Reproducing NVIDIA benchmark

martin_12345 · July 18, 2024, 10:24am

Hi,
I am working on a GPU implementation of molecular dynamics using LJ potentials. I want to use lammps for comparison. As a first step I want to make sure that I built lammps correctly and that I get the best performance. I am using nodes with 8 A100 GPUs (40GB) and two EPYC CPUs. The GPUs are interconnected (all-to-all) with nv12.

I am looking at “LAMMPS [LJ 2.5] ATOM-Time Steps/s” in this table:

The expected performance is 4.05e9 for 8xA100 (80GB).

I have executed the benchmark as described here:

But the performance is only 2.3e9. Could this be due to the different GPU model (40GB vs. 80GB)? The 80GB model has more memory bandwidth.

I am using one MPI process per GPU, correct binding to GPU, CPU cores and network device.
OpenMPI and ucx are built with CUDA support and I’m sure that GPU aware MPI is working. However, lammps complains “WARNING: Turning off GPU-aware MPI since it is not detected, use ‘-pk kokkos gpu/aware on’ to override (src/KOKKOS/kokkos.cpp:291)”

If I set “-pk kokkos gpu/aware off” performance reduces drastically.

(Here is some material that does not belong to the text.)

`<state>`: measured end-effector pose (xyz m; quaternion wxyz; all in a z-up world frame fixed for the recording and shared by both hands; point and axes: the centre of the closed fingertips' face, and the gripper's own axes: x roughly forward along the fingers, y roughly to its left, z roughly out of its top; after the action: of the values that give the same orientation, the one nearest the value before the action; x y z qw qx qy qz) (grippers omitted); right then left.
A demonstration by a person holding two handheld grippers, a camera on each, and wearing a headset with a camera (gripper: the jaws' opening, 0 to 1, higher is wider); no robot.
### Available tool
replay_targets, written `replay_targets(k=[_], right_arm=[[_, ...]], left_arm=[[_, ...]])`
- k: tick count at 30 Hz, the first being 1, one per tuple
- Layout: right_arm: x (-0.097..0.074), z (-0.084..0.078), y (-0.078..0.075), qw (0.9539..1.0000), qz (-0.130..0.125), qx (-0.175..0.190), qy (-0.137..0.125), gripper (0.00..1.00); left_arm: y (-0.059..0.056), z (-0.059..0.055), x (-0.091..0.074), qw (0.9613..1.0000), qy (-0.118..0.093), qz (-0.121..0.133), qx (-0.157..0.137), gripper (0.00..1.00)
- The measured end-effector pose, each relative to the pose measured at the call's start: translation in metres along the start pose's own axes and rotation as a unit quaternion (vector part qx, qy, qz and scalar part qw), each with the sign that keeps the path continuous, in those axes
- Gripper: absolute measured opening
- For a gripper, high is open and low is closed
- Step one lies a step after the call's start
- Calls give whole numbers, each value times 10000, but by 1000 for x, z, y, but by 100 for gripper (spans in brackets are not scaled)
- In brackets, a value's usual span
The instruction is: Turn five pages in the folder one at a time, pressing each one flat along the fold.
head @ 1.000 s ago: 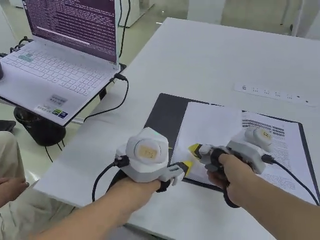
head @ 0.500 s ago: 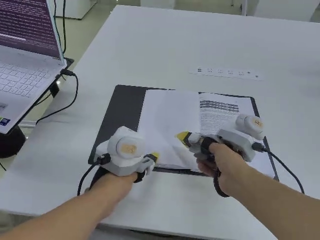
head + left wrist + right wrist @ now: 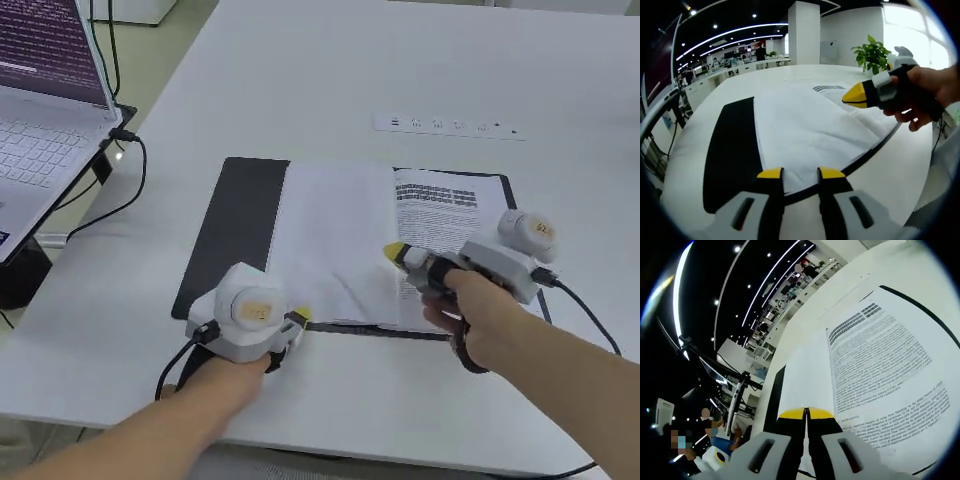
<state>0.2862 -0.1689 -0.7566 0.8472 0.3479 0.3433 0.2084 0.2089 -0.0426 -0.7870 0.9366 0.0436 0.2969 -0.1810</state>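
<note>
The folder lies open on the white table, with a black left cover (image 3: 235, 235) (image 3: 732, 150), a blank white page (image 3: 330, 235) (image 3: 805, 125) and a printed page (image 3: 450, 205) (image 3: 880, 365) on the right. My right gripper (image 3: 397, 252) (image 3: 806, 412) is shut, its yellow tips together over the fold near the bottom, with nothing seen held; it also appears in the left gripper view (image 3: 857, 95). At the folder's near edge my left gripper (image 3: 297, 317) (image 3: 801, 175) is open by a narrow gap, just below the blank page's lower corner.
A laptop (image 3: 40, 100) stands off the table's left side, its black cable (image 3: 110, 195) hanging by the edge. A white power strip (image 3: 445, 126) lies beyond the folder. Bare table surrounds the folder.
The head camera has swung right, so the folder sits more central. My right gripper has moved right across the blank page to the fold. The left gripper stays at the folder's near edge.
</note>
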Motion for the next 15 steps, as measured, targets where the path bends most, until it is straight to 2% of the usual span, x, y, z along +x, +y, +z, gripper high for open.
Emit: replay_targets(k=[2,9,12,15], right_arm=[[4,8,-2,9995,69,-272,-115,0],[22,14,-4,9980,226,-585,56,0],[29,13,-6,9971,173,-722,161,0],[29,12,-6,9973,134,-688,198,0]], left_arm=[[0,0,0,10000,-27,17,11,25],[0,-1,0,10000,-40,70,-7,25],[1,-1,0,10000,-45,86,-18,25],[1,-1,1,9999,-54,118,-36,24]])
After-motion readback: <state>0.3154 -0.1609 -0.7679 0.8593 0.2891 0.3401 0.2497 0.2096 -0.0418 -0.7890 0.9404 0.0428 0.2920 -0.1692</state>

The configure line for lammps was:
cmake -C …/cmake/presets/basic.cmake -D PKG_ADIOS=off -D PKG_GPU=on -D PKG_KOKKOS=on -D GPU_API=cuda -D GPU_ARCH=sm_80 -D Kokkos_ARCH_ZEN2=yes -D Kokkos_ARCH_AMPERE80=yes -D Kokkos_ENABLE_CUDA=yes -D Kokkos_ENABLE_OPENMP=yes …/cmake

Is there something I am doing wrong?
Greetings,
Martin

stamoor · July 19, 2024, 9:51am

Performance is highly dependent on system size. How many atoms are you running? I believe the NVIDIA benchmarks used 8 million atoms (strong scaled) across the GPUs. Can you reproduce the 1 GPU benchmark number? Should be much easier and doesn’t depend on MPI, that would be the first step, then can go from there.